__Problem to solve__:
Give the data below again exactly as it stands. Omit the pictures.

-------

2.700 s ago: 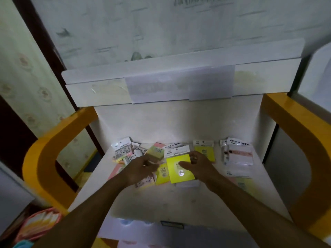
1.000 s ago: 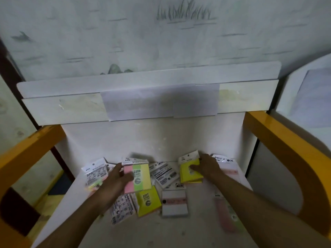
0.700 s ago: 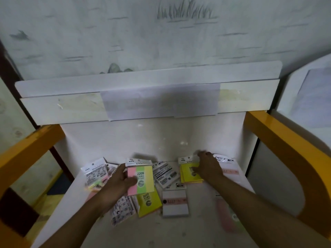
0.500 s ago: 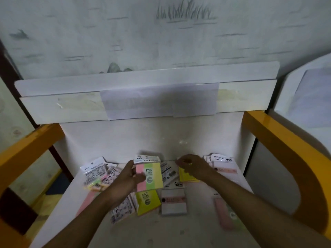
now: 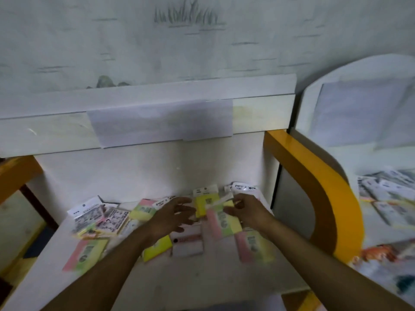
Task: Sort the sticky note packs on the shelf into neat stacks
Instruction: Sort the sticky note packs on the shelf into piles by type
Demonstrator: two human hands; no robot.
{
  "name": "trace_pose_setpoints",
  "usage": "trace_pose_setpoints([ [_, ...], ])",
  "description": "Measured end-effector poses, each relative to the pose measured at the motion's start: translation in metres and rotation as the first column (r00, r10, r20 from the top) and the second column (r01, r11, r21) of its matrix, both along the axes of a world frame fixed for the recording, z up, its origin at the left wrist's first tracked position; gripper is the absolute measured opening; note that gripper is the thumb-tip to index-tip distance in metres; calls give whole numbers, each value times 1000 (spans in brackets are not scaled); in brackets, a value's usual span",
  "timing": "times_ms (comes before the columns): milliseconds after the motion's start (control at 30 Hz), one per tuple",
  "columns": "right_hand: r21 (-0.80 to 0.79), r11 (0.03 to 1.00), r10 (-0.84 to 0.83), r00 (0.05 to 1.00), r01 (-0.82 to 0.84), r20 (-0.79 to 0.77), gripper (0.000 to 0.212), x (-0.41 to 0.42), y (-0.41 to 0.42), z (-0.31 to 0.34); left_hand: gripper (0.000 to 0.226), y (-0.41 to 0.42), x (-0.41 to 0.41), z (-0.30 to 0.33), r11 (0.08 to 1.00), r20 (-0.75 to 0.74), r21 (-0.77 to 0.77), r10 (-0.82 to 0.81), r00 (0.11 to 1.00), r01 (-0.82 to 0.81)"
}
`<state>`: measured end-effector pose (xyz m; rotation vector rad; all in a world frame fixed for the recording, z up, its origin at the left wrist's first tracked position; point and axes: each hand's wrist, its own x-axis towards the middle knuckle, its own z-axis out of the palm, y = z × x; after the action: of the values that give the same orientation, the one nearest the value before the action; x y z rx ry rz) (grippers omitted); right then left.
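Several sticky note packs lie scattered on the white shelf (image 5: 179, 286). My right hand (image 5: 250, 211) pinches the top of a pink, green and yellow pack (image 5: 221, 224), held tilted just above the shelf. Behind it sits a yellow stack (image 5: 202, 206). My left hand (image 5: 174, 217) hovers beside that pack with fingers spread and holds nothing. A similar tricolour pack (image 5: 253, 245) lies at the right, another tricolour pack (image 5: 86, 254) at the left. A yellow pack (image 5: 157, 249) and a white-and-pink pack (image 5: 188, 244) lie under my left wrist. White-labelled packs (image 5: 94, 217) pile up at the back left.
Orange side panels bound the shelf on the right (image 5: 318, 191) and the left (image 5: 15, 171). The white back wall (image 5: 146, 173) stands close behind the packs. A neighbouring shelf (image 5: 388, 198) at the right carries more packets. The front half of the shelf is bare.
The tricolour pack passed from my left hand to my right hand and moved right, in front of the yellow stack. My left hand let go and opened. The view shifted left.
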<state>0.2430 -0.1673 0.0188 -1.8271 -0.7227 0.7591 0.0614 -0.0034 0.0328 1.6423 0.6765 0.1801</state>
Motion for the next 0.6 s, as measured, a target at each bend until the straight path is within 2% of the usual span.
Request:
trace_pose_setpoints([
  [67, -63, 995, -73, 994, 78, 79, 22, 13, -19, -13, 21, 4, 0, -3, 998, -38, 38, 42, 998, -40],
  [133, -108, 985, -120, 982, 136, 143, 22, 23, -32, -22, 25, 7, -1, -2, 994, -88, 98, 59, 994, -50],
  [200, -151, 974, -147, 980, 167, 133, 21, 25, -42, -24, 31, 10, -4, 1, 984, -126, 177, 51, 991, -29],
  [267, -215, 960, -138, 972, 178, 189, 20, 26, -50, -25, 31, 13, -7, 7, 971, -125, 238, 60, 990, -28],
  [367, -315, 927, -105, 945, 206, 309, 20, 22, -62, -24, 18, 17, -14, 10, 949, -117, 314, 70, 991, -30],
  [467, -396, 887, -69, 915, 238, 397, 31, 19, -68, -29, 15, 23, -27, 7, 928, -163, 372, 80, 983, -14],
  [533, -388, 885, -71, 900, 255, 430, 22, 17, -70, -30, 20, 32, -38, -1, 898, -177, 440, 93, 980, -6],
  [600, -300, 909, -123, 873, 290, 472, 37, 14, -67, -28, 20, 40, -54, -6, 850, -203, 526, 106, 973, 17],
])
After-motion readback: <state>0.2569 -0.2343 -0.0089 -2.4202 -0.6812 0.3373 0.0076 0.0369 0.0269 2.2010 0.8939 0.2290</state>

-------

__Answer to the problem__:
2.700 s ago: 
1.000 s ago: 
0.700 s ago: 
0.500 s ago: 
now: 
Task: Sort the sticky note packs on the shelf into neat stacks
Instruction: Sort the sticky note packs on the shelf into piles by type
Demonstrator: two human hands; no robot.
{
  "name": "trace_pose_setpoints",
  "usage": "trace_pose_setpoints([ [_, ...], ])",
  "description": "Measured end-effector poses, each relative to the pose measured at the motion's start: translation in metres and rotation as the first column (r00, r10, r20 from the top) and the second column (r01, r11, r21) of its matrix, both along the axes of a world frame fixed for the recording, z up, its origin at the left wrist's first tracked position; gripper is the absolute measured opening; note that gripper is the thumb-tip to index-tip distance in metres; calls give whole numbers, each value times 1000 (spans in brackets are not scaled); in brackets, a value's usual span",
  "timing": "times_ms (comes before the columns): milliseconds after the motion's start (control at 30 Hz), one per tuple",
  "columns": "right_hand: r21 (-0.80 to 0.79), r11 (0.03 to 1.00), r10 (-0.84 to 0.83), r00 (0.05 to 1.00), r01 (-0.82 to 0.84), r20 (-0.79 to 0.77), gripper (0.000 to 0.212), x (-0.41 to 0.42), y (-0.41 to 0.42), z (-0.31 to 0.34); left_hand: gripper (0.000 to 0.226), y (-0.41 to 0.42), x (-0.41 to 0.41), z (-0.30 to 0.33), r11 (0.08 to 1.00), r20 (-0.75 to 0.74), r21 (-0.77 to 0.77), r10 (-0.82 to 0.81), r00 (0.11 to 1.00), r01 (-0.82 to 0.81)"
}
`<state>`: measured end-effector pose (xyz m; rotation vector rad; all in a world frame fixed for the recording, z up, its origin at the left wrist's first tracked position; point and axes: each hand's wrist, its own x-axis towards the middle knuckle, its own z-axis out of the palm, y = z × x; after the action: of the values that give the same orientation, the one nearest the value before the action; x y z rx ry rz) (grippers omitted); right then left.
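Several sticky note packs lie scattered on the white shelf (image 5: 179, 286). My right hand (image 5: 250, 211) pinches the top of a pink, green and yellow pack (image 5: 221, 224), held tilted just above the shelf. Behind it sits a yellow stack (image 5: 202, 206). My left hand (image 5: 174, 217) hovers beside that pack with fingers spread and holds nothing. A similar tricolour pack (image 5: 253, 245) lies at the right, another tricolour pack (image 5: 86, 254) at the left. A yellow pack (image 5: 157, 249) and a white-and-pink pack (image 5: 188, 244) lie under my left wrist. White-labelled packs (image 5: 94, 217) pile up at the back left.
Orange side panels bound the shelf on the right (image 5: 318, 191) and the left (image 5: 15, 171). The white back wall (image 5: 146, 173) stands close behind the packs. A neighbouring shelf (image 5: 388, 198) at the right carries more packets. The front half of the shelf is bare.
The tricolour pack passed from my left hand to my right hand and moved right, in front of the yellow stack. My left hand let go and opened. The view shifted left.
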<state>0.2430 -0.1673 0.0188 -1.8271 -0.7227 0.7591 0.0614 -0.0034 0.0328 1.6423 0.6765 0.1801</state>
Motion for the next 0.6 s, as measured, a target at each bend until the straight path is within 2% of the usual span.
Request:
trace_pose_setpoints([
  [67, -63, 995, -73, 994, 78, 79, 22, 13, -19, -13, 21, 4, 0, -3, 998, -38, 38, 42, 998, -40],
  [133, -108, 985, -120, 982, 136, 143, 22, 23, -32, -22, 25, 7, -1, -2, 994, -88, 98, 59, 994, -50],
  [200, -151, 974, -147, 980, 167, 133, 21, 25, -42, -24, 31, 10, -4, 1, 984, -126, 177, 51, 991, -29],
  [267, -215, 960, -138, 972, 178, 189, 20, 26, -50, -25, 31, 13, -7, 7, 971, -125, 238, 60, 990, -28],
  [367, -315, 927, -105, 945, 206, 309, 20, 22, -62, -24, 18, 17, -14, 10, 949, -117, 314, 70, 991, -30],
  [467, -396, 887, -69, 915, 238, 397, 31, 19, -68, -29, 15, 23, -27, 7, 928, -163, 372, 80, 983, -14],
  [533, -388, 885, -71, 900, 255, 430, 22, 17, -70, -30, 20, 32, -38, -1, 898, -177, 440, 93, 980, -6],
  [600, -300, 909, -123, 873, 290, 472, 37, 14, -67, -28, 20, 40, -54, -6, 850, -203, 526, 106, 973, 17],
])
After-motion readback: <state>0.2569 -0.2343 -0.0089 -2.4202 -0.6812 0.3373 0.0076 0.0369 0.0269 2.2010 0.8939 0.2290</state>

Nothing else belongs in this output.